* [Exercise objective]: I'd like the data beneath this line reproduced exactly, without any of its images.

* [Input data]:
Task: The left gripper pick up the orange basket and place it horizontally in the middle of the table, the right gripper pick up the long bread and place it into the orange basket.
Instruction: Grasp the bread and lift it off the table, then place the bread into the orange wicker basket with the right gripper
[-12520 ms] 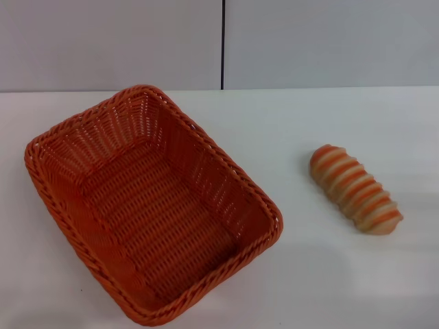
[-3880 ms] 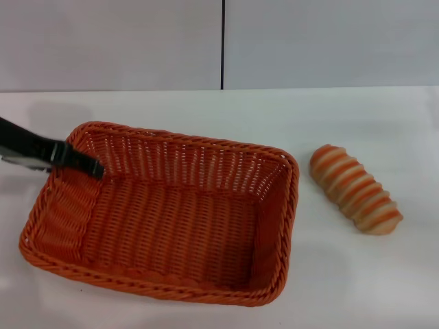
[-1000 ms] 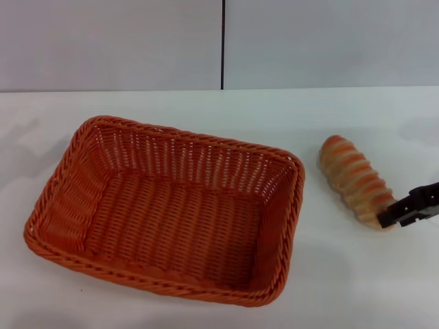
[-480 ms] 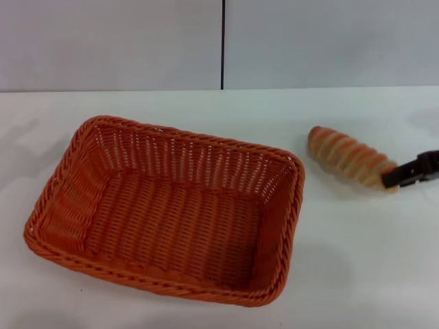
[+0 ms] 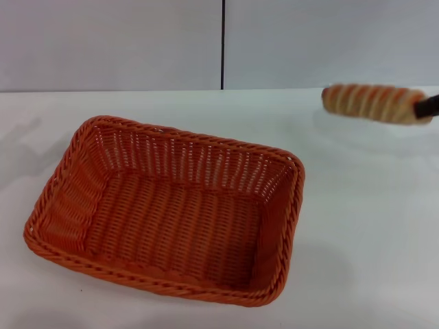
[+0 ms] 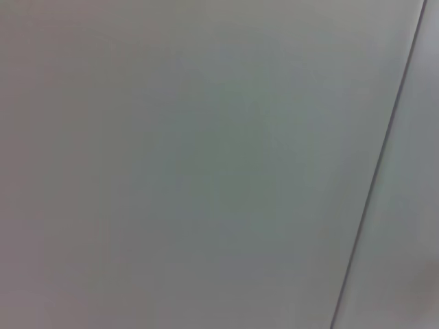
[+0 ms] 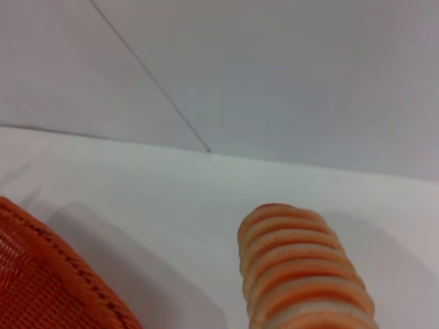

* [Finished task]:
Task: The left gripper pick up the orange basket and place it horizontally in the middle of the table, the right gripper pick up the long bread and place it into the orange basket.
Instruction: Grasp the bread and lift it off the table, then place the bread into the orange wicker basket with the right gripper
[-12520 ms] 
[-3880 ms] 
[-1000 ms] 
[-480 ms] 
[+0 ms] 
[+0 ms] 
[+0 ms] 

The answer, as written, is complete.